Please copy, with no word changed, only the run of lines that opens with the line containing "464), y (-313" and closes with the last line below.

Saved entries.
───

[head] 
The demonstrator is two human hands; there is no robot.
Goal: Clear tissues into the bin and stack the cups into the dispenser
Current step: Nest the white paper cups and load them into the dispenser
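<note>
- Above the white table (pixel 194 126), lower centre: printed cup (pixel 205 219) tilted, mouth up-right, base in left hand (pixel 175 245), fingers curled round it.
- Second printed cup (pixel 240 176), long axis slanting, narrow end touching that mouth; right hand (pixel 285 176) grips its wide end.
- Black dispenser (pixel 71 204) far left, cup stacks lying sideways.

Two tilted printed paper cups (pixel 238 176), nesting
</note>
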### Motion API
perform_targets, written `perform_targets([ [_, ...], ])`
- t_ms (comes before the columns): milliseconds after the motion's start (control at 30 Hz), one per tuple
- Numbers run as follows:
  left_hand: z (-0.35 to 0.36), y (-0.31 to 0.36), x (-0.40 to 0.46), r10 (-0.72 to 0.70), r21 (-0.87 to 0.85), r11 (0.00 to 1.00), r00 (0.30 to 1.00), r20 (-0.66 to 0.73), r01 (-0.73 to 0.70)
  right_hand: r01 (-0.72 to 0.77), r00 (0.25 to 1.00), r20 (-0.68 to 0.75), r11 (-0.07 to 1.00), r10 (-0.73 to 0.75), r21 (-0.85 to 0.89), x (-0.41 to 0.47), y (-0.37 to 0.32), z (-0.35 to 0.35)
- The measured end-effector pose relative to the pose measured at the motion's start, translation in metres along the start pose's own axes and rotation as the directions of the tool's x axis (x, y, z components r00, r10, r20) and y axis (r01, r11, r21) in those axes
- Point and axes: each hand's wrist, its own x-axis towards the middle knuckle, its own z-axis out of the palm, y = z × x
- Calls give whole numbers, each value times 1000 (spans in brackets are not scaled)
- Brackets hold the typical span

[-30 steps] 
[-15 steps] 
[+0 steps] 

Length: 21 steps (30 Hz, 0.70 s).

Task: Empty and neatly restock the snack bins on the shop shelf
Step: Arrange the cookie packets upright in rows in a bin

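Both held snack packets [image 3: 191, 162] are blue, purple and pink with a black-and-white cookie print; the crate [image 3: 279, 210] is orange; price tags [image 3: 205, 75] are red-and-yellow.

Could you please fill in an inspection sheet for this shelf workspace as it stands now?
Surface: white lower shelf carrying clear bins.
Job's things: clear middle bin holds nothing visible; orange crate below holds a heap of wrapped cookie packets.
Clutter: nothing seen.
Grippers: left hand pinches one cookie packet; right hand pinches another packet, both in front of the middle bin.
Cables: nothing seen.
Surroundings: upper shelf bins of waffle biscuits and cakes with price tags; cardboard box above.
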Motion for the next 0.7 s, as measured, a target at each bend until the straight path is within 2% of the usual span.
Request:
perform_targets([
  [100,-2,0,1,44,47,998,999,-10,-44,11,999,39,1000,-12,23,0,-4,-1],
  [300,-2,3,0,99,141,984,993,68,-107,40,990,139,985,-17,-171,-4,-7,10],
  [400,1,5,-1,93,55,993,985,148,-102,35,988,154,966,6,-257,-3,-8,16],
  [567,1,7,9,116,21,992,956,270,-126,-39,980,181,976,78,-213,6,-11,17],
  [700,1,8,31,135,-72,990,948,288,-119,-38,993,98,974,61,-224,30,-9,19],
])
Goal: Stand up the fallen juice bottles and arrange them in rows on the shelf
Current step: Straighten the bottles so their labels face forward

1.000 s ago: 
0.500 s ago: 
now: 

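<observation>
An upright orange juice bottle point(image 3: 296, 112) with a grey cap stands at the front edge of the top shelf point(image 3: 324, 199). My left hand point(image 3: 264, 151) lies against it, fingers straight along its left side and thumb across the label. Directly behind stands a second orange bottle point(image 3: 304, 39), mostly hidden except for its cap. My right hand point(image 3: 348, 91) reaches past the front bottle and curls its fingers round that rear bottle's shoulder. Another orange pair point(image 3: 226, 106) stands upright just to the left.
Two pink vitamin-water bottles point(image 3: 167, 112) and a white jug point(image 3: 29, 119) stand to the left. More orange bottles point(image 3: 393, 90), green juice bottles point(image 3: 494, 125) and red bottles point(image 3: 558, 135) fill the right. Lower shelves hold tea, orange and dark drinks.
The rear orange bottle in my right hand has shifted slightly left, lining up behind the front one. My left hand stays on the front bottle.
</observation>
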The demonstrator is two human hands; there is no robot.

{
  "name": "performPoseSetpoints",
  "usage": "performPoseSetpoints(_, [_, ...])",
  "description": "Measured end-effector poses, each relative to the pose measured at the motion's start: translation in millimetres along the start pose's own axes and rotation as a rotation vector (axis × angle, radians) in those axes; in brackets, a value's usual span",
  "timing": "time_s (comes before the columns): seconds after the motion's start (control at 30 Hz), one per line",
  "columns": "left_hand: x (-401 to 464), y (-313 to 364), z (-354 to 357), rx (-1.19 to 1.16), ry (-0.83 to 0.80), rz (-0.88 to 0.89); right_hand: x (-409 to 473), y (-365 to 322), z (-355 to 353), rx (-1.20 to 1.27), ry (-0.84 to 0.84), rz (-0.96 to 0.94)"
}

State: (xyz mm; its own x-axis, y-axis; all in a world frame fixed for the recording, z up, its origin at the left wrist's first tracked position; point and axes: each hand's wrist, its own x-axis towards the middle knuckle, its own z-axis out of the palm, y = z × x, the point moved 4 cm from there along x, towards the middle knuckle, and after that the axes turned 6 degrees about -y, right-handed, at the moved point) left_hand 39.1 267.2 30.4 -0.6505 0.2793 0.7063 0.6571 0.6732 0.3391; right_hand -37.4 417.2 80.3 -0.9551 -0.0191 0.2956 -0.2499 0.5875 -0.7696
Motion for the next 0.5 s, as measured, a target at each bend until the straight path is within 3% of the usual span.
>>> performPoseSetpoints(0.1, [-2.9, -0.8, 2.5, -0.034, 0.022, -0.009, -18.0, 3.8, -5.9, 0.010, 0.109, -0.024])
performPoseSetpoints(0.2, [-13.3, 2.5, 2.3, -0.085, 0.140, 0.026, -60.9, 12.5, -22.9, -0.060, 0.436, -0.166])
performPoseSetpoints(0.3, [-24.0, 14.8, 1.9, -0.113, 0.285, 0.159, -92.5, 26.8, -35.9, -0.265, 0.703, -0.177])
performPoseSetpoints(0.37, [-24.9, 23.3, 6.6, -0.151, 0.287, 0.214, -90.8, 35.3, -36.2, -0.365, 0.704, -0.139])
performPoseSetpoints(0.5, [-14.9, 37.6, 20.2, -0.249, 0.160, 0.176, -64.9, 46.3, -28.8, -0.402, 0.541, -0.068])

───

The completed task.
  "columns": "left_hand: x (-401 to 464), y (-313 to 364), z (-354 to 357), rx (-1.19 to 1.16), ry (-0.83 to 0.80), rz (-0.88 to 0.89); right_hand: x (-409 to 473), y (-365 to 322), z (-355 to 353), rx (-1.20 to 1.27), ry (-0.84 to 0.84), rz (-0.96 to 0.94)"
}

State: (xyz mm; its own x-axis, y-axis; all in a world frame fixed for the recording, z up, its origin at the left wrist's first tracked position; point and axes: each hand's wrist, its own x-axis towards the middle knuckle, its own z-axis out of the palm, y = z × x, the point moved 4 cm from there along x, towards the middle knuckle, and after that the axes turned 6 degrees about -y, right-handed, at the moved point) left_hand 39.1 267.2 30.4 -0.6505 0.2793 0.7063 0.6571 0.6732 0.3391; right_hand -37.4 417.2 80.3 -0.9551 -0.0191 0.2956 -0.2499 0.5875 -0.7696
Motion for the next 0.5 s, as measured, a target at each bend until the straight path is within 3% of the usual span.
>>> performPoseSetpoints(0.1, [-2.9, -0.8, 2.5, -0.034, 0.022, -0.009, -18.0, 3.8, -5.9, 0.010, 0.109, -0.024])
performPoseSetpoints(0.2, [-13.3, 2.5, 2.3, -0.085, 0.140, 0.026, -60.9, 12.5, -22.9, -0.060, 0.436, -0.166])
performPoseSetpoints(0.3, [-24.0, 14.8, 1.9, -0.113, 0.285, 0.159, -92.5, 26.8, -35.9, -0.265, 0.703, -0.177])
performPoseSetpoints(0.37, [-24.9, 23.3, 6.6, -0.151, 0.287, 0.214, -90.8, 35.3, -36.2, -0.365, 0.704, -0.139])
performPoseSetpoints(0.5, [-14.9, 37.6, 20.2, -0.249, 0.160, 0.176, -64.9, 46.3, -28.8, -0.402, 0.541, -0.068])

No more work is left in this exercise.